Like everyone else in the world, I bought the first book in the much-hyped Hunger Games series just to see what all the fuss was about. Not that I expected to enjoy it, of course. I expected to flick through, read the occasional paragraph and quietly titter to myself, and end by boomeranging the darned thing to the nearest thrift store, where it would take its place amongst at many Read-It-Once-And-Go-“Oh, so THAT’S whodunit!” Dan Brown books and the twelve vinyl copies of Michael Jackson’s Thriller album that I believe every US charity shop is now required by law to carry.

To my surprise (and initial annoyance), I thoroughly enjoyed it. Don’t tell anyone, but in fact I found myself so swept up by the cliffhanger ending of Book 1 that I rushed out and bought Books 2 and 3.

Okay, not rushed out exactly, but I did order them both discretely from Amazon (who promised they would come wrapped in plain brown paper to avoid embarrassing me in front of the neighbors). I spent a frustrated week jumping up and down in front of my mailbox as each day the books failed to arrive. When that innocently wrapped package finally landed on my doorstep, I’ll admit to reading the rest of the series in two weeks flat. I actually rationed the final book – a chapter a night – as I didn’t want the series to end.

I don’t often do things like that, I’ll have you understand. As a lifelong Fantasy fan I’ve spent the last few years peering warily over the top of my soapbox at J. K. Rowlings books, collecting an impressive array of Facebook comedy-postcards on the subject of Stephanie Meyer’s sparkling vampires, and playing “Anita Blake Bingo” by opening up any given Laurell K. Hamilton book at random and doing a shot if my finger wound up on a freaky supernatural-beastie sex scene (those games I played to lose).

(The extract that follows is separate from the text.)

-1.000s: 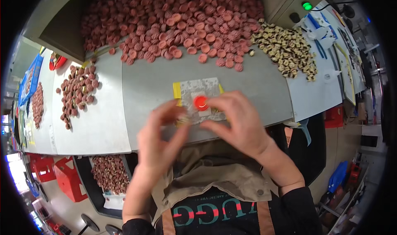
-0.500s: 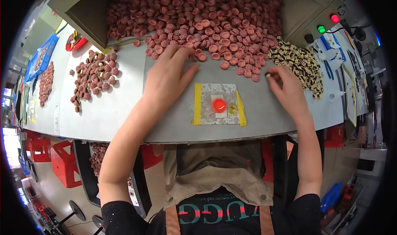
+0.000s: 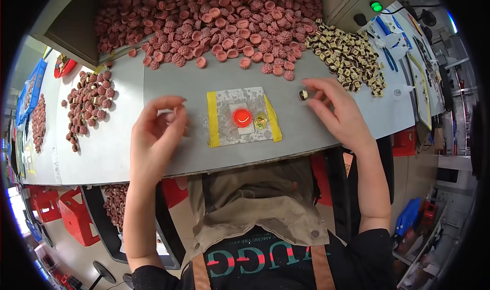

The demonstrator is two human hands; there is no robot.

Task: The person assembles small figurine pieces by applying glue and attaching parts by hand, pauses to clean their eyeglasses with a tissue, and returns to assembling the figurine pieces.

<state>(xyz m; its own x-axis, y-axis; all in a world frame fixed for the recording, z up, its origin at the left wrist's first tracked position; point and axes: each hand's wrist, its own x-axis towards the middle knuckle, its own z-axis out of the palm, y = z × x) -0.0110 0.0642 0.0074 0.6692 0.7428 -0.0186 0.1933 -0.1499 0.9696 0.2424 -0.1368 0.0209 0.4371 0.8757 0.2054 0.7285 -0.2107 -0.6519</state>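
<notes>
My left hand (image 3: pixel 159 132) hovers over the grey table, left of a taped patch (image 3: pixel 224 96). Its thumb and fingers are curled together, slightly blurred; whatever they pinch is hidden. Between the fingertips of my right hand (image 3: pixel 334 109) is a small dark-brown and cream piece (image 3: pixel 303 94), held right of the patch. A glossy red round button or cup (image 3: pixel 242 118) sits on the patch beside a small clear yellowish disc (image 3: pixel 261 120). Beyond my hands lies a big heap of pink, bumpy, raspberry-like hollow cups (image 3: pixel 214 30). A pile of brown-and-cream pieces (image 3: pixel 349 58) lies beyond my right hand.
At the left lies a group of pink cups with cream-and-brown parts (image 3: pixel 89 101). Further left are a blue tray (image 3: pixel 31 93) and a red dish (image 3: pixel 65 65). A beige housing with red and green lights (image 3: pixel 376 6) rises at the back right, near blue-handled pliers (image 3: pixel 390 59).
My left hand has drawn back from the pink heap toward the table's near left, its fingers curling in. My right hand has moved slightly nearer with the brown-and-cream piece. The view has shifted.
</notes>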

So I was surprised when I actually enjoyed reading The Hunger Games. If you’re new to the world of Suzanne Collins, the basic premise of the series this: in a post-apocalyptic world, civilization as we know it has been destroyed (as it always is). All that remains of the nation is a single wealthy, technologically advanced Capitol surrounded by twelve poorer states called Districts. Citizens of the Capitol live in opulence whereas in the districts, workers are treated as slaves who endlessly toil to produce goods for the Capitol whilst slowly starving to death themselves.

mockingjay

Here’s the twist: echoing the ancient tale of the Labyrinth, where an angry Minotaur is fed a yearly tribute of seven youths and seven maidens, the wealthy Capitol demands a yearly sacrifice of one young girl and one young boy from each of the states, as punishment for an uprising against the Capitol in the now-destroyed thirteenth state. In an extreme spin on today’s reality TV shows, the twenty four children must fight to the death in a popular televised event called ‘the Hunger Games.’ The games continue until only one child remains as the victor.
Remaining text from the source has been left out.